*Exercise directions*
Print all of the data exactly.

*Dataset section*
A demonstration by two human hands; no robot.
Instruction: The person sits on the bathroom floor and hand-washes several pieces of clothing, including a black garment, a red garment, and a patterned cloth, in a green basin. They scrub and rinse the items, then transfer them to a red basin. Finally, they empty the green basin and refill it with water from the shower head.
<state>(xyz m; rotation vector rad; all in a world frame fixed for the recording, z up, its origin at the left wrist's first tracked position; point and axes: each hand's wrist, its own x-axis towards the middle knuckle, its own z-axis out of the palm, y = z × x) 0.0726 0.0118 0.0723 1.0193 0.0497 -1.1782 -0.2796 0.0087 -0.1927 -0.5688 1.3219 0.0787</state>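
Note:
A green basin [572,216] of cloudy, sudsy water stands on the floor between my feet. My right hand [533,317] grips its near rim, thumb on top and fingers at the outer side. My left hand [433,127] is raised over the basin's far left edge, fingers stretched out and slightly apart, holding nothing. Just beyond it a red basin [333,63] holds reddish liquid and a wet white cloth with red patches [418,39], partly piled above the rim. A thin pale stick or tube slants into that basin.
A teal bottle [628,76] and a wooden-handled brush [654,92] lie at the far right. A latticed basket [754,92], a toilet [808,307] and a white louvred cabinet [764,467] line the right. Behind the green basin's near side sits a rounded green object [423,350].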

*Result of the exercise*
A demonstration by two human hands; no robot.
Instruction: The person sits on the bathroom floor and hand-washes several pieces of clothing, including a black garment, a red garment, and a patterned cloth, in a green basin. They scrub and rinse the items, then transfer them to a red basin. Finally, they empty the green basin and refill it with water from the shower head.
<state>(xyz m; rotation vector rad; all in a world frame fixed for the recording, z up, its origin at the left wrist's first tracked position; point and axes: each hand's wrist, its own x-axis towards the middle knuckle, its own z-axis out of the palm, y = z × x) 0.0726 0.0118 0.0723 1.0193 0.0497 -1.1782 -0.2796 0.0087 -0.1927 -0.5688 1.3219 0.0787</state>
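Note:
A green basin [572,216] of cloudy, sudsy water stands on the floor between my feet. My right hand [533,317] grips its near rim, thumb on top and fingers at the outer side. My left hand [433,127] is raised over the basin's far left edge, fingers stretched out and slightly apart, holding nothing. Just beyond it a red basin [333,63] holds reddish liquid and a wet white cloth with red patches [418,39], partly piled above the rim. A thin pale stick or tube slants into that basin.
A teal bottle [628,76] and a wooden-handled brush [654,92] lie at the far right. A latticed basket [754,92], a toilet [808,307] and a white louvred cabinet [764,467] line the right. Behind the green basin's near side sits a rounded green object [423,350].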

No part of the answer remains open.